La loi du 29 juillet 1881 sur la liberté de la presse garantit la liberté d'expression à tout citoyen, de quelque condition sociale qu'il soit.
La loi protège particulièrement la liberté d'expression de ceux, dont la fonction est précisément de représenter les droits d'autrui. Les parlementaires, dont la mission est de vouloir pour le peuple ne peuvent pas être recherchés pour les propos tenus lors des débats. Ils jouissent de l'immunité. Les avocats bénéficient de l'immunité de plaidoirie,sauf le cas de l'excès ou de l'extranéité à la cause défendue.
L'avocat qui s'exprime par la voie de la presse à propos d'une affaire qu'il a défendue, n'est certes pas couvert par l'immunité de plaidoirie, mais en revanche, il se trouve exactement dans la même situation juridique que n'importe quel citoyen lambda. C'est à dire que si un quidam, même ci-devant contradicteur de l'avocat, s'estimait diffamé ou injurié par ce dernier, il n'eût pas d'autre choix que le traduire devant le tribunal correctionnel, selon le formalisme et le délai prescrits par loi précitée.
Si le prétendu diffamé a laissé passer le délai de l'article 65 de la loi sus mentionnée, Il n'a plus ni droit ni action.
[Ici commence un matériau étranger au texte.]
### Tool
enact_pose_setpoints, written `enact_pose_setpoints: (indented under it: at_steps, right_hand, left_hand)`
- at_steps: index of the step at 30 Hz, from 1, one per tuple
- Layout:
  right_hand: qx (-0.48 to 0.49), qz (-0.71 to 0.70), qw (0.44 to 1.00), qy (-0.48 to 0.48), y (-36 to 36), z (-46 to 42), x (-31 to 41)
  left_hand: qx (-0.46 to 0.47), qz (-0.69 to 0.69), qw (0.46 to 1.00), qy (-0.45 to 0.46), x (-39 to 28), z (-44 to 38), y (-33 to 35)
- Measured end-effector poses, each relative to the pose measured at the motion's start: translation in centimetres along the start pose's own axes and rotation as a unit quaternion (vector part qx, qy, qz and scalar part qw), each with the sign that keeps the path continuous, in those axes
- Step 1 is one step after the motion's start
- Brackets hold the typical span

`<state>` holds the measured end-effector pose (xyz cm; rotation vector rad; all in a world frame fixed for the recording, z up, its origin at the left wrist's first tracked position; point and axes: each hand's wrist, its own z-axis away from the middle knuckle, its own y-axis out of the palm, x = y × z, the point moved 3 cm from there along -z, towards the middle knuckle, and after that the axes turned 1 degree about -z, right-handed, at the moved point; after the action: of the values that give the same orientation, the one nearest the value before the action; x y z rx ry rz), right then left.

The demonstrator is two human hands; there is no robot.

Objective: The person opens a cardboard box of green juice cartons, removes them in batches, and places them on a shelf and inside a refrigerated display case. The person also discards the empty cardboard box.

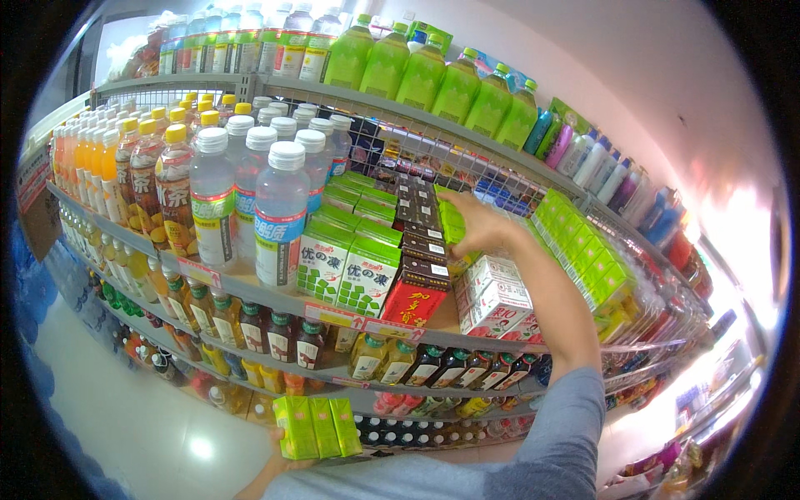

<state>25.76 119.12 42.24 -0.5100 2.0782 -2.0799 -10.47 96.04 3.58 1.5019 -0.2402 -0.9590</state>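
Observation:
My left hand (289, 464) holds a small row of green drink cartons (312, 428) low in front of my body, away from the shelf. My right hand (486, 226) reaches deep onto the middle shelf and spans a green carton (451, 220), with the thumb towards me and the fingers behind. Part of that carton is hidden by the hand. Close along its left side runs a row of dark-topped red cartons (417, 290). Nearer the shelf front, below my right wrist, sit white-and-pink cartons (497, 294).
White-and-green cartons (350, 269) and clear capped bottles (282, 219) stand left of the red row. Right of my forearm is a block of green cartons (581, 250). A wire mesh panel (500, 175) backs the shelf (444, 322). Large green bottles (422, 75) line the shelf above.

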Motion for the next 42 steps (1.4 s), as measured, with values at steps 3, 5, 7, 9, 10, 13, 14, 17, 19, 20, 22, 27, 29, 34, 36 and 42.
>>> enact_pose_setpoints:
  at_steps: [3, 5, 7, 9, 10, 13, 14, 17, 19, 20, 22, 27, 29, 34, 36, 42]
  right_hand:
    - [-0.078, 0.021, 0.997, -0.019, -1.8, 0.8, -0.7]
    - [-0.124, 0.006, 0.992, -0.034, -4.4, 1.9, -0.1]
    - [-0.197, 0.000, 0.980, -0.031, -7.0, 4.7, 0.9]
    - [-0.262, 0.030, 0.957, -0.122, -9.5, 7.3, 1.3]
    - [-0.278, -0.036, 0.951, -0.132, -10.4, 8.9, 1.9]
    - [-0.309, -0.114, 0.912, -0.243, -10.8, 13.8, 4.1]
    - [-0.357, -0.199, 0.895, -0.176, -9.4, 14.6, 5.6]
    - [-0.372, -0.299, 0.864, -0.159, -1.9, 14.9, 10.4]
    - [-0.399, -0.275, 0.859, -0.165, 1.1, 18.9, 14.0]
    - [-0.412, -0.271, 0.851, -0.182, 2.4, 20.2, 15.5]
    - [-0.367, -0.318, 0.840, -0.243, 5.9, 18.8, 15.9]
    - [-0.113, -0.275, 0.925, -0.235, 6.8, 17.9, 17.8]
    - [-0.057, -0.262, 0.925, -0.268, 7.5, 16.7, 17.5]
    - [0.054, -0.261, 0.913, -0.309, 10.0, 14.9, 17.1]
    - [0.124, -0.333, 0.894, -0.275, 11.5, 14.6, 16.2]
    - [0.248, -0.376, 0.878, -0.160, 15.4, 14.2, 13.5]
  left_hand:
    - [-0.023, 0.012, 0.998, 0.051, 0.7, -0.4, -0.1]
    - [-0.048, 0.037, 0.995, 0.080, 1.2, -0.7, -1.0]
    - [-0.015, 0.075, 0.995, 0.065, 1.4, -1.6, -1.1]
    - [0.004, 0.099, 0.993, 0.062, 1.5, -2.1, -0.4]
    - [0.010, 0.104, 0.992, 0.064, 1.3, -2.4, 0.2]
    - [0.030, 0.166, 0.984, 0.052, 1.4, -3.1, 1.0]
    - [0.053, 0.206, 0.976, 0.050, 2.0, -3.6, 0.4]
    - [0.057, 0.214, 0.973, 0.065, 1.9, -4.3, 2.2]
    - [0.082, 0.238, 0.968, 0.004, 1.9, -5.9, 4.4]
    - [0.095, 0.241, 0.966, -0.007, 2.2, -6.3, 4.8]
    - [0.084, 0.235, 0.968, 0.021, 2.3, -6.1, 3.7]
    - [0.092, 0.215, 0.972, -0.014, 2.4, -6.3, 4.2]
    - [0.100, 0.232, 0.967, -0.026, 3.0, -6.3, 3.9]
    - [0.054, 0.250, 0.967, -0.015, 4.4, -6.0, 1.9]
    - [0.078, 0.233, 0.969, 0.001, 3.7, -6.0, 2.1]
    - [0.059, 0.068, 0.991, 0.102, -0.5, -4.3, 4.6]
Et contrairement au droit pénal général, le procureur, faute de manifestation de la victime, ne peut pas proprio motu invoquer le trouble à l'ordre public pour saisir le juge répressif.
Il est parfaitement clair que Monsieur l'avocat général BILGER, préférant la saisine du conseil de l'Ordre à celle du tribunal correctionnel, n'eut pas pour motivation la satisfaction de ses droits, mais l'entrave à la liberté d'expression de l'avocat.
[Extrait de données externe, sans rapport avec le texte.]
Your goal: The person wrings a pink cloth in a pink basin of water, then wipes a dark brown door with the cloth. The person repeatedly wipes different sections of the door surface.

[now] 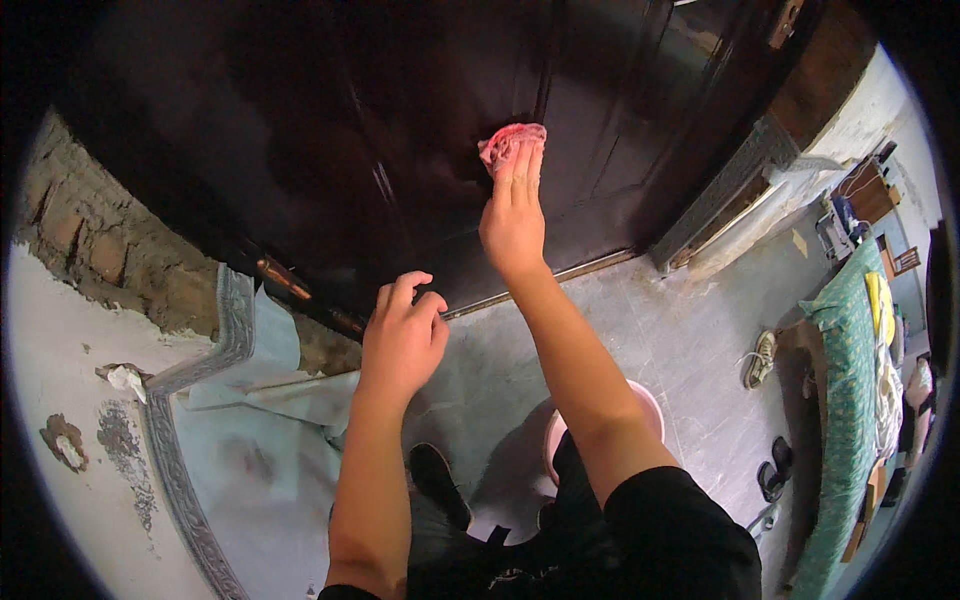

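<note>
A crumpled pink cloth (504, 142) lies pressed under the fingers of my right hand (516, 214) against a dark panelled door (450, 90). The right arm reaches forward with the fingers stretched along the cloth. My left hand (403, 337) hangs in the air near the door's lower left part, its fingers bent and apart, with nothing in them. Below my right forearm, a pink basin (651, 401) stands on the floor, partly hidden by the arm and my leg.
A grey tiled floor (487, 382) lies beneath me. Rough brickwork (105, 240) and a patterned trim (161, 427) border the door at left. To the right are a sneaker (761, 360), dark sandals (772, 472) and a bed with a green cover (844, 420).
</note>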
Il est hautement probable, quoiqu'il faille le démontrer, qu'il y eut une concertation du plaignant avec d'autres, pour traduire l'avocat au conseil de discipline.
L'article 431-1 du code pénal n'a nullement vocation à être exposé sur un présentoir à titre décoratif, mais à s'appliquer dès lors qu'il y a eu une atteinte concertée à la liberté d'expression, quand bien même la victime fût-elle avocat de son état.
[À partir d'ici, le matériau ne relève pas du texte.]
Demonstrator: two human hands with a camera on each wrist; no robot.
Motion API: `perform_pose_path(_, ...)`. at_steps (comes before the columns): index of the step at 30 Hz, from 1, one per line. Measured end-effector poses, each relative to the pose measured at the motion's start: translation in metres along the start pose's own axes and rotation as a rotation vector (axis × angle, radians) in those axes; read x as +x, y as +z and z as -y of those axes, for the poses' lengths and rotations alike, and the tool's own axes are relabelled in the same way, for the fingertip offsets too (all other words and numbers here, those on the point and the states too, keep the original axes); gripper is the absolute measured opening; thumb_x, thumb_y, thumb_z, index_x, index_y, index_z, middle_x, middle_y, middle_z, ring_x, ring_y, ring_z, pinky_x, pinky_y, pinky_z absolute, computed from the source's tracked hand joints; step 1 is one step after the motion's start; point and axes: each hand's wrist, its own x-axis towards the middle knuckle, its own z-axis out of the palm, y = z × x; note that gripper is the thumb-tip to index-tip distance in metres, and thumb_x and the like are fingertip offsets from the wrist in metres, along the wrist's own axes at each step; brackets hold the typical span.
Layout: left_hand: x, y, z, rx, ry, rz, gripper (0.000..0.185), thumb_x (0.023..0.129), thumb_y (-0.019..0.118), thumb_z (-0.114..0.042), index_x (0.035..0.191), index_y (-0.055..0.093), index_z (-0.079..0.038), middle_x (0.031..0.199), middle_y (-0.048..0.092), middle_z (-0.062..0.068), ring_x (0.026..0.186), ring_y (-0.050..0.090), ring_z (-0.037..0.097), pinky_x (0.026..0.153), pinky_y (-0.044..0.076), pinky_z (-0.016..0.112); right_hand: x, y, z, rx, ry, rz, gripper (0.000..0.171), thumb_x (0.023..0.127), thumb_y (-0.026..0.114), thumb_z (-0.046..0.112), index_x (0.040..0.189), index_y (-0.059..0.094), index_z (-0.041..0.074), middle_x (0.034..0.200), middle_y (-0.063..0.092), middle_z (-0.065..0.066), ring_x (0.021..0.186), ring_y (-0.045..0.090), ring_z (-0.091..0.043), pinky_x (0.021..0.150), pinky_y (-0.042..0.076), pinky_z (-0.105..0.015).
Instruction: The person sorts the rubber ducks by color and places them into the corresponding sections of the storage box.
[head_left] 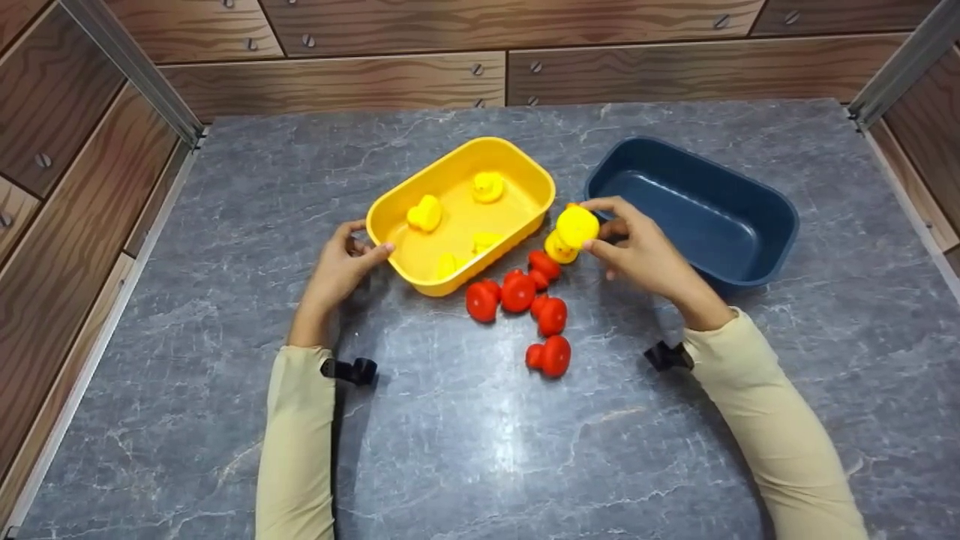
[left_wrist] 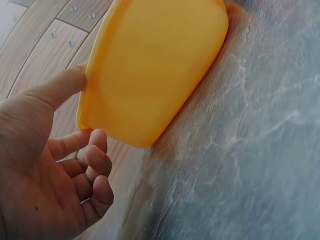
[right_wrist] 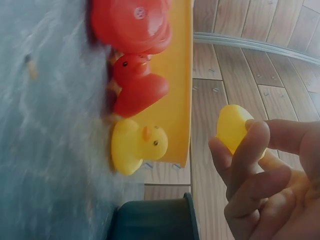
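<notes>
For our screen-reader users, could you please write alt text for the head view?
A person's right hand pinches a yellow rubber duck between a yellow plastic tub holding four ducks and a dark blue plastic tub. The left hand touches the yellow tub's corner; red rubber ducks lie nearby.

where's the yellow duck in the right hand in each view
Head: the held yellow duck is right of centre, pinched by the right hand between the yellow tub and the blue tub.
Left wrist: not in it; only the left hand at the yellow tub's wall.
Right wrist: right of centre, between the fingertips.
Shared landmark: the yellow tub, seen in all three views.
</notes>
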Motion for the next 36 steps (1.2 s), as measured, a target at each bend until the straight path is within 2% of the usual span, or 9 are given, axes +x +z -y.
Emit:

Nous avons vu que Monsieur l'avocat général BILGER a saisi le conseil de l'Ordre sans droit, pour voir punir disciplinairement l' avocat ayant usé de sa liberté d'expression. Ce fait est de nature a donné aussi ouverture à application des dispositions de l'article 226-10 du code pénal, du chef du délit de dénonciation calomnieuse.
Il est de bon de se souvenir de l'existence de l'article 431-1 du code pénal, chaque fois qu'un avocat est poursuivi sous l'appellation d'origine incontrôlée, de défaut de délicatesse! Il s'agit ne l'oublions pas de couper la langue à l'avocat qui s'en sert contre le gouvernement, selon la volonté extra légale exprimée par Napoléon 1er à son Archichancelier par la correspondance qu'il lui adressa.
Monsieur l'avocat général BILGER, représentant légal du gouvernement auprès de la cour d'appel, avait saisi le conseil de discipline, pour voir couper la langue à l'avocat qui s' en était servi contre lui.
On attend donc la décision de la cour d'appel de Lyon.